● WORK ORDER:
Please copy out the lines in the entries that contain "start".

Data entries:
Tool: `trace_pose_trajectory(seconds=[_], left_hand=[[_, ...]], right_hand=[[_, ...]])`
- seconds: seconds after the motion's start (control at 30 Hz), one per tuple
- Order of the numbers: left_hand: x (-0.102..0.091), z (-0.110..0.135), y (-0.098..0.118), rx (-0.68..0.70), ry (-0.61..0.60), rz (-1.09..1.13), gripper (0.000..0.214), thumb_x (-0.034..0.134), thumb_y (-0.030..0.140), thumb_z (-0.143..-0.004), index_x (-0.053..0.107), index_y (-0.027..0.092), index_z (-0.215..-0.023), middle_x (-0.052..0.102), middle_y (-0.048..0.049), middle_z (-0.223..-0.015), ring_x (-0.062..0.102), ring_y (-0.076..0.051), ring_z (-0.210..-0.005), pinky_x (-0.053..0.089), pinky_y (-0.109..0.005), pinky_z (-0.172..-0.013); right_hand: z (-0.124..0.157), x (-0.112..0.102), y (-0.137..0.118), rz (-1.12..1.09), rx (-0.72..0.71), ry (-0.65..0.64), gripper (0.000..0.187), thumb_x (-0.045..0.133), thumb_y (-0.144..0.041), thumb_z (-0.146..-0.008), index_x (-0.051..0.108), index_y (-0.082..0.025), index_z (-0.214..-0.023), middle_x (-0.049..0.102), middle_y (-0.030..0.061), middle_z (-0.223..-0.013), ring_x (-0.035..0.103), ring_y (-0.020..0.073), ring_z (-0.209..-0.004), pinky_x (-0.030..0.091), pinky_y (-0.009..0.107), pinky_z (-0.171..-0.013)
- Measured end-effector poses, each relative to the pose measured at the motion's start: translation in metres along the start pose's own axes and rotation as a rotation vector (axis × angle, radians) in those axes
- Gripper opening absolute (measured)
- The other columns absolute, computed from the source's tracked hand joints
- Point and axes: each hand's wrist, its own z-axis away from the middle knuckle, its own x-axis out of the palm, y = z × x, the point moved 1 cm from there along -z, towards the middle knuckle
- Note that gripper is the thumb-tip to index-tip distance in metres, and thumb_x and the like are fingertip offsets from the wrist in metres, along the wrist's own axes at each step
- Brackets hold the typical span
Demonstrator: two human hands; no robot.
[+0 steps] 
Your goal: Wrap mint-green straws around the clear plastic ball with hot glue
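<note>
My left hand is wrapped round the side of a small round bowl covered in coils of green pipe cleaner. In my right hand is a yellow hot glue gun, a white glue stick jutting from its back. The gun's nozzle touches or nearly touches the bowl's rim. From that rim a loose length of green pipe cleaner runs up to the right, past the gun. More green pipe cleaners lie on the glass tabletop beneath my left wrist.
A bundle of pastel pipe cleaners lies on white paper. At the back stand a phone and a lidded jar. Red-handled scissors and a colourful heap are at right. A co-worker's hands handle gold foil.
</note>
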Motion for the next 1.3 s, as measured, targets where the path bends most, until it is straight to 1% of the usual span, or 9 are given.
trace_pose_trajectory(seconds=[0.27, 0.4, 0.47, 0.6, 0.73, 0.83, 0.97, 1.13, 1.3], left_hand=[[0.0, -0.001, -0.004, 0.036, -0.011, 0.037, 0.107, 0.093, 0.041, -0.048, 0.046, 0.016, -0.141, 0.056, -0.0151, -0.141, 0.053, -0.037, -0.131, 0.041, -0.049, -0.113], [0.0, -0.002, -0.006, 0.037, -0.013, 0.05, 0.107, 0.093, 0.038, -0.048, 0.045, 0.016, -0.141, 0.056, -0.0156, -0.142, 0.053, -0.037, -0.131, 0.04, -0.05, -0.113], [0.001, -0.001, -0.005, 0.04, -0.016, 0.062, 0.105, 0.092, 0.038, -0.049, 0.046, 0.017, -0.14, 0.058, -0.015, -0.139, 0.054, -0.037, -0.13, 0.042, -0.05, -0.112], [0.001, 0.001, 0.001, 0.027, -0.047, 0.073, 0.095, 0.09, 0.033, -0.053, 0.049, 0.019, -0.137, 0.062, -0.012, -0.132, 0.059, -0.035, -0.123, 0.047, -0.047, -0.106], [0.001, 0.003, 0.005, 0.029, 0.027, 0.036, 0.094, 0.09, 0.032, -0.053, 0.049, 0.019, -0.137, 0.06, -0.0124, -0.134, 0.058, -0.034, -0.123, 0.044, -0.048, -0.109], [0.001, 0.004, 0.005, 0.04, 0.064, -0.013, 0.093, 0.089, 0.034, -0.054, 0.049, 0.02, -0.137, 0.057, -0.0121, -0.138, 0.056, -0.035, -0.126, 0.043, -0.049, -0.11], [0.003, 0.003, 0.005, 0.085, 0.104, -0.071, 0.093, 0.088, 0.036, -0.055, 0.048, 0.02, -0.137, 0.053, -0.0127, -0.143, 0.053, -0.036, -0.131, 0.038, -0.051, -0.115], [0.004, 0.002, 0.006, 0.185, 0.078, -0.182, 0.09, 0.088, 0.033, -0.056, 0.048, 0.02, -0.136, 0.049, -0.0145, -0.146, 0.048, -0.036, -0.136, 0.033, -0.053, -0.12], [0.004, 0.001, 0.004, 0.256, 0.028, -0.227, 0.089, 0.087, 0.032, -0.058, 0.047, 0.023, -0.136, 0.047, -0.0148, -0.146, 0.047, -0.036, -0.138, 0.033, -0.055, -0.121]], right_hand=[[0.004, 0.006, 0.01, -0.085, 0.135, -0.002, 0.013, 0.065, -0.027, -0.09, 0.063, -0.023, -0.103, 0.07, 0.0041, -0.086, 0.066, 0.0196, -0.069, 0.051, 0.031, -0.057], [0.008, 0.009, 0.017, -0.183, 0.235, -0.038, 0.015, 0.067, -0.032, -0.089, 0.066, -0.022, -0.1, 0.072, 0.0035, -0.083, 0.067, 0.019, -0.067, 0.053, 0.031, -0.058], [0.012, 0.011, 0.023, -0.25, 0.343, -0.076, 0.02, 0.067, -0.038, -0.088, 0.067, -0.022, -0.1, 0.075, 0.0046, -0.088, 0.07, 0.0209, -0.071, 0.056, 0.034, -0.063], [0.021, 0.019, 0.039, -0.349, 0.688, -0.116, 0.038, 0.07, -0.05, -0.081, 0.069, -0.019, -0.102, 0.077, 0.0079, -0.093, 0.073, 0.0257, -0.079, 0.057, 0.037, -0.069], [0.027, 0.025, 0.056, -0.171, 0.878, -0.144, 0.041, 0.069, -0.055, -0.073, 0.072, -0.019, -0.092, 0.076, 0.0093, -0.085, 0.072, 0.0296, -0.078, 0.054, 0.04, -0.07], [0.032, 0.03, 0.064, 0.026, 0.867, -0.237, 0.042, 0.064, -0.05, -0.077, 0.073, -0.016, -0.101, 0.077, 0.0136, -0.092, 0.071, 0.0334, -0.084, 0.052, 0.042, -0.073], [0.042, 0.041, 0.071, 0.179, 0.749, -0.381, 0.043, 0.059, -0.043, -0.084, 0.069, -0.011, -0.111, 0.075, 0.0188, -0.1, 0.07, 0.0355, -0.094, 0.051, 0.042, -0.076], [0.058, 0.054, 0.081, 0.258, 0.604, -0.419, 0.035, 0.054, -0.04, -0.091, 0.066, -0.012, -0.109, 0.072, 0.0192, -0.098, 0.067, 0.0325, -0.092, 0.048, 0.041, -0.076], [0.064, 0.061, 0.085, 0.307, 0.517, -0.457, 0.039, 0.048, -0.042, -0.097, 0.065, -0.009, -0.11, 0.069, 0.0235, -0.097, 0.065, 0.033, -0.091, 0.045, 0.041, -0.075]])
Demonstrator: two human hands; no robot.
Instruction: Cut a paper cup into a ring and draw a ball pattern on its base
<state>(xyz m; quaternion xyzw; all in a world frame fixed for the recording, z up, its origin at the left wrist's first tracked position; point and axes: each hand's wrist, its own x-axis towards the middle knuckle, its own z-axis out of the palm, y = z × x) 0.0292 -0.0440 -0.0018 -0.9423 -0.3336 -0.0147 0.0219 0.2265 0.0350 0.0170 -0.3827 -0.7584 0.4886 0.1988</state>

● RESULT OF THIS EXERCISE:
- seconds: seconds after the motion's start (control at 30 Hz), one per tuple
- Measured end-effector poses, each relative to the pose measured at the motion's start: translation in metres along the start pose's own axes and rotation as a rotation vector (axis × angle, radians) in those axes

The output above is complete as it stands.